▶ _What the exercise asks_
For the listing below, return the line containing "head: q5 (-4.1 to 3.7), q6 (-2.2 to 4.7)", the line containing "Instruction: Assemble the", and all lines in between, exactly as written and nothing else.

▶ _Supplied records_
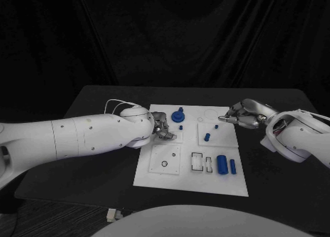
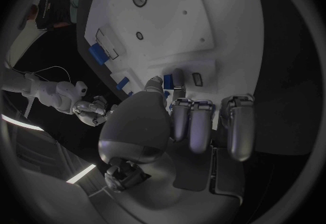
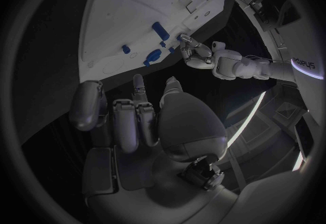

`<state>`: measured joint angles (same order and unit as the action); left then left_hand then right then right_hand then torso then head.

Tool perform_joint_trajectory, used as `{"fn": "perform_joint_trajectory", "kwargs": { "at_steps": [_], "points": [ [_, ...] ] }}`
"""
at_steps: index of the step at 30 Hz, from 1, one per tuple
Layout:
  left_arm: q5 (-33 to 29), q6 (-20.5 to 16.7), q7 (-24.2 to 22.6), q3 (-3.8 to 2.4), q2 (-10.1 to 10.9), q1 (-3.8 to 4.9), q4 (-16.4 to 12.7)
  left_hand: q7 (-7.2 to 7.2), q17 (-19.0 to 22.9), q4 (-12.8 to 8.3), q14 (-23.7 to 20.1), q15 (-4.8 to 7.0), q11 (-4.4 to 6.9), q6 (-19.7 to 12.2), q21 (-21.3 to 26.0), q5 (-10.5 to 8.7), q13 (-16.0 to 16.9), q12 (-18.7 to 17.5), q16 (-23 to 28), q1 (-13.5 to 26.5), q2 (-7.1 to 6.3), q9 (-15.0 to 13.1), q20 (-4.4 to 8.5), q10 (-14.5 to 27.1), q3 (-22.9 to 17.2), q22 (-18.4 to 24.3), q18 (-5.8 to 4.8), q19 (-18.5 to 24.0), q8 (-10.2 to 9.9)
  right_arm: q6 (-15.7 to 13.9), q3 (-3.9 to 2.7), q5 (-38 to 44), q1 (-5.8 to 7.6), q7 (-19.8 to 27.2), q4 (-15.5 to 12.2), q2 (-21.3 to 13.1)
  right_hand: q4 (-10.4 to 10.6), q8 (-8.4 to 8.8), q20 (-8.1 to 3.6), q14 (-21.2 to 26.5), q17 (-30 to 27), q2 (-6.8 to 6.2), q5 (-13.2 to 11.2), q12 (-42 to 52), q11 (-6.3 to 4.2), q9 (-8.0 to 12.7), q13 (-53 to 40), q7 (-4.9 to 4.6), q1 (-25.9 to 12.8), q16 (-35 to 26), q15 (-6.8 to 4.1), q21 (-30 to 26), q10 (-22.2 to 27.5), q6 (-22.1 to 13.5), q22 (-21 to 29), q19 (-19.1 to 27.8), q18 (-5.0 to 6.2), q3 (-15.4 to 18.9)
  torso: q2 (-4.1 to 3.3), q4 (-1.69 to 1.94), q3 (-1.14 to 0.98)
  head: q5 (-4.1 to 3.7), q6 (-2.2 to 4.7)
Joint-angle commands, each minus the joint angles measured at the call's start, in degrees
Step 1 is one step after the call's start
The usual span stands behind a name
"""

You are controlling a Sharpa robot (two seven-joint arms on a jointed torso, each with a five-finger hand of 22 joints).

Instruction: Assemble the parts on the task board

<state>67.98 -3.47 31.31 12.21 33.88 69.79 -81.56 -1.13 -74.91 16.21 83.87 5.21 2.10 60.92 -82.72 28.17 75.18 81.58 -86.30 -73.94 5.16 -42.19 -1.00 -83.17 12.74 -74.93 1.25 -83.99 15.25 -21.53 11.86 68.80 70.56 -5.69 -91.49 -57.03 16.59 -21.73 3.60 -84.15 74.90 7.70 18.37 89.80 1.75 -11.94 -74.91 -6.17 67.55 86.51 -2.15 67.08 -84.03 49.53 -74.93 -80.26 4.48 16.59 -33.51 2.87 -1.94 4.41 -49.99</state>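
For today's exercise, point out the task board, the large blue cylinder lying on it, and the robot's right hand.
task board [image 1: 190, 181], head view, bare near edge.
large blue cylinder [image 1: 222, 164], head view, middle of its body.
right hand [image 1: 243, 115], head view, middle of the hand.

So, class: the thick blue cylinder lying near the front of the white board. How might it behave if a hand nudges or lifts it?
The blue cylinder lies on its side on the white board, so a sideways nudge would probably roll it. It looks like smooth solid plastic, so likely stiff and light. Its round surface may slip in a loose hold.
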Motion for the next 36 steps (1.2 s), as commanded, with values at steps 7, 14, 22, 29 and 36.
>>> {"fn": "perform_joint_trajectory", "kwargs": {
  "at_steps": [7, 14, 22, 29, 36],
  "points": [
    [-0.3, -0.2, -1.3, 0.01, -0.4, -0.24, 0.4, 0.31, -12.0, -0.5, 5.0, 0.72, 1.19, 1.0, -0.1, 0.84, 6.7, -0.5, -0.1, -4.5, 0.79, 0.5, 0.35, -2.9, -2.9, -12.9, 0.37, -2.8, -0.4, -0.3, -0.03, 0.1, -0.15, -0.1, -0.1, -0.1, 0.0, -0.23, 0.17, -3.8, 6.8, 0.27, 0.4, 0.0, -0.44, -0.1, -14.7, 0.41, 0.6, -0.4, -0.39, -0.5, -5.7, -0.1, -7.1, 0.4, 0.75, 0.4, 0.01, 0.00, -0.01, -0.05, -0.01],
    [-0.3, 0.0, -1.1, 0.01, -0.5, -0.28, 0.5, 0.42, -12.0, -0.9, 5.0, 0.88, 1.35, 1.1, -0.2, 2.01, 6.6, -0.6, -0.1, -7.5, -0.36, 0.7, 0.53, -2.9, -6.7, -12.9, 0.36, -2.8, -0.6, -0.2, -0.03, 0.1, -0.16, -0.2, -0.1, -0.2, 0.0, -0.23, 0.17, -3.8, 6.8, 0.27, 0.4, 0.0, -0.44, -0.1, -14.7, 0.41, 0.6, -0.4, -0.39, -0.5, -5.7, -0.1, -7.1, 0.4, 0.75, 0.4, 0.00, -0.02, 0.01, 0.02, -0.01],
    [-0.3, -0.1, -1.1, 0.01, -0.4, -0.30, 0.5, 0.34, -12.0, -0.5, 5.0, 0.88, 1.37, 1.3, -0.2, 2.58, 6.5, -0.7, -0.1, -8.5, -2.17, 0.6, 0.58, -2.9, -11.0, -12.9, 0.36, -2.8, -0.5, -0.2, -0.03, 0.1, -0.16, -0.3, -0.2, -0.2, 0.0, -0.23, 0.17, -3.8, 6.8, 0.27, 0.4, 0.0, -0.44, -0.1, -14.7, 0.41, 0.6, -0.4, -0.39, -0.5, -5.7, -0.1, -7.1, 0.4, 0.75, 0.4, 0.03, 0.00, 0.00, 0.02, -0.01],
    [-0.3, -0.9, -1.4, 0.01, -0.2, -0.30, 0.1, 0.19, -12.0, 0.2, 5.0, 0.79, 1.26, 1.2, -0.2, 4.90, 6.5, -0.8, -0.1, -7.3, -3.97, 0.3, 0.54, -2.9, -17.2, -12.9, 0.36, -2.8, -0.1, -0.2, -0.03, 0.1, -0.16, -0.3, -0.2, -0.2, -0.1, -0.25, 0.16, -3.8, 6.7, 0.33, 0.5, -0.1, -0.46, -0.2, -14.7, 0.43, 0.8, -0.4, -0.40, -0.5, -5.7, 0.0, -7.1, 0.4, 0.75, 0.4, -0.02, 0.01, 0.02, -0.04, -0.01],
    [-0.3, -2.1, -1.7, 0.01, 0.3, -0.30, -0.7, 0.05, -12.0, 0.2, 5.0, 0.67, 1.21, 1.2, -0.2, 5.00, 6.5, -0.8, -0.1, -4.8, -5.66, -0.4, 0.46, -2.9, -23.6, -13.0, 0.35, -2.8, 0.4, -0.2, -0.03, 0.1, -0.16, -0.4, -0.2, -0.3, -0.1, -0.25, 0.16, -3.8, 6.7, 0.33, 0.5, -0.1, -0.46, -0.2, -14.7, 0.43, 0.8, -0.4, -0.40, -0.5, -5.7, 0.0, -7.1, 0.4, 0.75, 0.4, -0.03, 0.03, 0.00, -0.01, -0.01]
  ]
}}
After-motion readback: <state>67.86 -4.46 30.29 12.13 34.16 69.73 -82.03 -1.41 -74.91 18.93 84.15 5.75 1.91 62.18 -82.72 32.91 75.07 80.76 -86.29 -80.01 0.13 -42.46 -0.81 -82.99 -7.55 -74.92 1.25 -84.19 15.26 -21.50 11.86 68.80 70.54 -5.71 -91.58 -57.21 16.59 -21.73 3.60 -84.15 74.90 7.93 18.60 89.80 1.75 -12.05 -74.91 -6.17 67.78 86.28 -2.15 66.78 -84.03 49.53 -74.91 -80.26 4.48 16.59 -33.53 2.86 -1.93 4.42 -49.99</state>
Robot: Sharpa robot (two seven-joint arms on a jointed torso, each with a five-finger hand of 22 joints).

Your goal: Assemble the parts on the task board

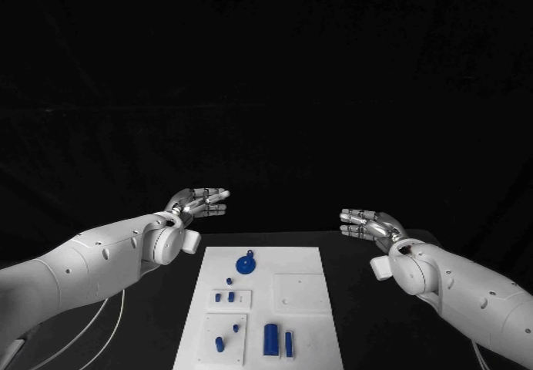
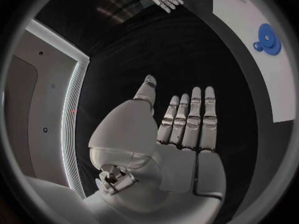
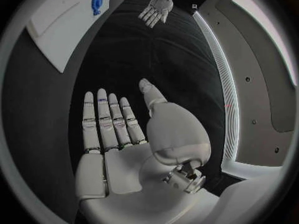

▶ _Solution below_
  head: q5 (-4.1 to 3.7), q6 (-2.2 to 4.7)
Joint-angle commands, each minus the joint angles measured at the call's start, in degrees
Step 1 is one step after the call's start
The usual span stands behind a name
"""

You are controlling a Sharpa robot (two seven-joint arms on a jointed torso, each with a five-finger hand of 22 joints).

Instruction: Assemble the parts on the task board

What precedes this is the full answer.